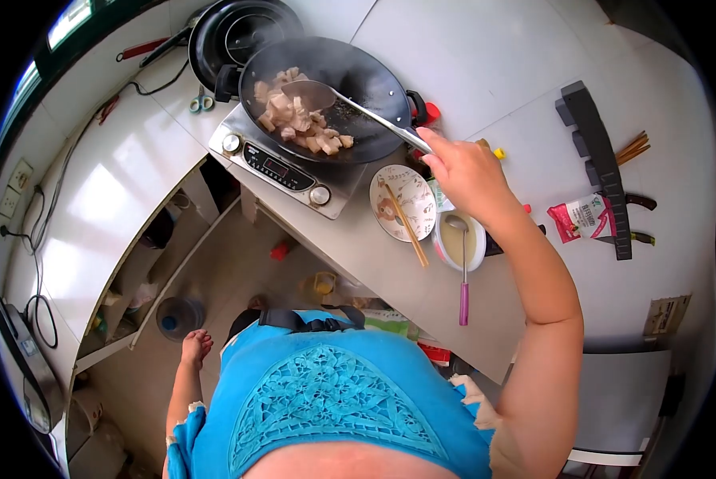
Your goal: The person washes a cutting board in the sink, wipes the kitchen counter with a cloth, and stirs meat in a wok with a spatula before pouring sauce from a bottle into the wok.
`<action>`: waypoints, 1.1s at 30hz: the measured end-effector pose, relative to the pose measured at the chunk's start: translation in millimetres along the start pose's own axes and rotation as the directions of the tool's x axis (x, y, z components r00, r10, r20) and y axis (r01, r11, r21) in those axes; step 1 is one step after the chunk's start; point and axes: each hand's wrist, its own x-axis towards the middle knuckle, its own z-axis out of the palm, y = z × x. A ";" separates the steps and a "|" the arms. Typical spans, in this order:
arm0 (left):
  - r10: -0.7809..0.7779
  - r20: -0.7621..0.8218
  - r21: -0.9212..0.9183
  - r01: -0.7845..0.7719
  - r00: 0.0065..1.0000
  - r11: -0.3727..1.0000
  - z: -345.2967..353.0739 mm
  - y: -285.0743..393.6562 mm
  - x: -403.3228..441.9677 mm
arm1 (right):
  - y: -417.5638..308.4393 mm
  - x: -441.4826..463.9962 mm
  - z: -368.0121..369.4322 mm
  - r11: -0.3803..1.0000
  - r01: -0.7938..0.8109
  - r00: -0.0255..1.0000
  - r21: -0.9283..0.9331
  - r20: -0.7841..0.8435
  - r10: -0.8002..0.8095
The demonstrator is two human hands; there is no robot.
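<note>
Pale, chunky meat (282, 112) lay heaped to the left in the black wok (378, 88), partly beneath the steel spatula (313, 95). I had the right hand's (466, 169) grip closed round its handle; the left hand (197, 346) hung half-curled, empty. Nearby, crowding the table (498, 319), stood a patterned bowl (418, 191) bearing wooden chopsticks (406, 226) and a round tub (480, 249) holding a purple-handled ladle (464, 303).

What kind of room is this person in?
It looks like a kitchen, perhaps in a home. A wok with pale chunks of food sits on a cooktop with knobs, and a patterned bowl with chopsticks is close by.
</note>
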 end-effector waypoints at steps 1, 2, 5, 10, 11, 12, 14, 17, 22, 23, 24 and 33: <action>0.014 0.021 -0.013 -0.013 1.000 1.000 4.7 4.3 -2.0 | -1.6 -5.6 -12.0 1.000 0.019 1.000 -0.005 -0.007 -0.019; 0.010 0.021 -0.009 -0.010 1.000 1.000 7.7 5.8 -5.3 | -5.0 -10.7 -23.4 0.999 0.041 0.999 -0.009 -0.012 -0.041; -0.010 0.011 0.003 0.010 1.000 1.000 10.3 8.7 1.3 | -16.4 -17.9 -29.5 0.994 -0.003 0.993 0.105 0.114 -0.009; -0.063 -0.063 0.021 0.064 0.996 0.998 -6.4 -3.1 4.4 | -13.7 15.7 57.1 0.986 0.056 0.998 -0.158 0.035 -0.051; -0.064 -0.078 0.019 0.065 0.995 0.998 -10.7 -5.0 6.0 | -12.0 29.0 71.9 0.978 0.043 0.999 -0.206 0.014 -0.041; -0.072 -0.087 0.016 0.073 0.994 0.997 -15.6 -5.7 5.5 | -9.8 42.0 85.3 0.968 0.025 1.000 -0.251 -0.009 -0.028; -0.084 -0.098 0.013 0.085 0.992 0.996 -23.0 -4.2 6.8 | 2.6 61.6 98.9 0.940 -0.033 0.999 -0.338 -0.052 0.016; -0.067 -0.073 0.034 0.070 0.995 0.997 -26.4 -6.9 12.5 | 27.4 52.0 69.3 0.943 -0.096 0.995 -0.320 -0.059 0.081; -0.089 -0.066 0.028 0.091 0.994 0.995 -14.8 -5.3 2.7 | 32.1 -25.2 -24.8 0.961 -0.065 0.998 -0.269 0.004 0.068; -0.097 -0.064 0.031 0.100 0.993 0.995 -16.4 -8.0 6.8 | 25.5 -34.4 -31.0 0.957 -0.050 0.997 -0.286 0.045 0.066; -0.103 -0.062 0.038 0.106 0.993 0.994 -16.7 -8.4 8.6 | 19.7 -43.0 -35.0 0.953 -0.040 0.994 -0.299 0.084 0.068; -0.006 -0.008 0.047 0.007 1.000 0.999 -8.3 13.9 7.3 | -4.2 54.8 73.2 0.963 0.045 0.994 -0.267 -0.082 -0.070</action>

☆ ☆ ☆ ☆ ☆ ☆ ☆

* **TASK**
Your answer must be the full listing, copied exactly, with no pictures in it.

* **OUTPUT FOR THIS TASK**
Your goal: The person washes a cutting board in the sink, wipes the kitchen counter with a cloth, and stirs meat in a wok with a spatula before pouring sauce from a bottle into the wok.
`<action>`: waypoints, 1.1s at 30hz: the measured end-effector pose, relative to the pose measured at the chunk's start: translation in millimetres along the start pose's own axes and rotation as the directions of the tool's x axis (x, y, z components r00, r10, r20) and y axis (r01, r11, r21) in those axes; step 1 is one step after the chunk's start; point and axes: each hand's wrist, its own x-axis towards the middle knuckle, its own z-axis out of the palm, y = z × x. A ";" separates the steps and a "|" the arms. Typical spans, in this order:
arm0 (left):
  - r10: -0.7809..0.7779
  - r20: -0.7621..0.8218
  - r21: -0.9212..0.9183
  - r01: -0.7845..0.7719
  - r00: 0.0065..1.0000
  - r11: -0.3727..1.0000
  - z: -345.2967..353.0739 mm
  - y: -285.0743..393.6562 mm
  - x: -403.3228..441.9677 mm
arm1 (right):
  - y: -417.5638..308.4393 mm
  - x: -441.4826..463.9962 mm
  - z: -368.0121..369.4322 mm
  - r11: -0.3803..1.0000
  - r01: -0.7938..0.8109
  - r00: -0.0255..1.0000
  - r21: -0.9283..0.9331
  - r20: -0.7841..0.8435
  - r10: -0.8002..0.8095
The demonstrator is two human hands; there is no robot.
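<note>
Pale, chunky meat (282, 112) lay heaped to the left in the black wok (378, 88), partly beneath the steel spatula (313, 95). I had the right hand's (466, 169) grip closed round its handle; the left hand (197, 346) hung half-curled, empty. Nearby, crowding the table (498, 319), stood a patterned bowl (418, 191) bearing wooden chopsticks (406, 226) and a round tub (480, 249) holding a purple-handled ladle (464, 303).

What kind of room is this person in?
It looks like a kitchen, perhaps in a home. A wok with pale chunks of food sits on a cooktop with knobs, and a patterned bowl with chopsticks is close by.
</note>
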 end-effector waypoints at steps 1, 2, 5, 10, 11, 12, 14, 17, 22, 23, 24 and 33: <action>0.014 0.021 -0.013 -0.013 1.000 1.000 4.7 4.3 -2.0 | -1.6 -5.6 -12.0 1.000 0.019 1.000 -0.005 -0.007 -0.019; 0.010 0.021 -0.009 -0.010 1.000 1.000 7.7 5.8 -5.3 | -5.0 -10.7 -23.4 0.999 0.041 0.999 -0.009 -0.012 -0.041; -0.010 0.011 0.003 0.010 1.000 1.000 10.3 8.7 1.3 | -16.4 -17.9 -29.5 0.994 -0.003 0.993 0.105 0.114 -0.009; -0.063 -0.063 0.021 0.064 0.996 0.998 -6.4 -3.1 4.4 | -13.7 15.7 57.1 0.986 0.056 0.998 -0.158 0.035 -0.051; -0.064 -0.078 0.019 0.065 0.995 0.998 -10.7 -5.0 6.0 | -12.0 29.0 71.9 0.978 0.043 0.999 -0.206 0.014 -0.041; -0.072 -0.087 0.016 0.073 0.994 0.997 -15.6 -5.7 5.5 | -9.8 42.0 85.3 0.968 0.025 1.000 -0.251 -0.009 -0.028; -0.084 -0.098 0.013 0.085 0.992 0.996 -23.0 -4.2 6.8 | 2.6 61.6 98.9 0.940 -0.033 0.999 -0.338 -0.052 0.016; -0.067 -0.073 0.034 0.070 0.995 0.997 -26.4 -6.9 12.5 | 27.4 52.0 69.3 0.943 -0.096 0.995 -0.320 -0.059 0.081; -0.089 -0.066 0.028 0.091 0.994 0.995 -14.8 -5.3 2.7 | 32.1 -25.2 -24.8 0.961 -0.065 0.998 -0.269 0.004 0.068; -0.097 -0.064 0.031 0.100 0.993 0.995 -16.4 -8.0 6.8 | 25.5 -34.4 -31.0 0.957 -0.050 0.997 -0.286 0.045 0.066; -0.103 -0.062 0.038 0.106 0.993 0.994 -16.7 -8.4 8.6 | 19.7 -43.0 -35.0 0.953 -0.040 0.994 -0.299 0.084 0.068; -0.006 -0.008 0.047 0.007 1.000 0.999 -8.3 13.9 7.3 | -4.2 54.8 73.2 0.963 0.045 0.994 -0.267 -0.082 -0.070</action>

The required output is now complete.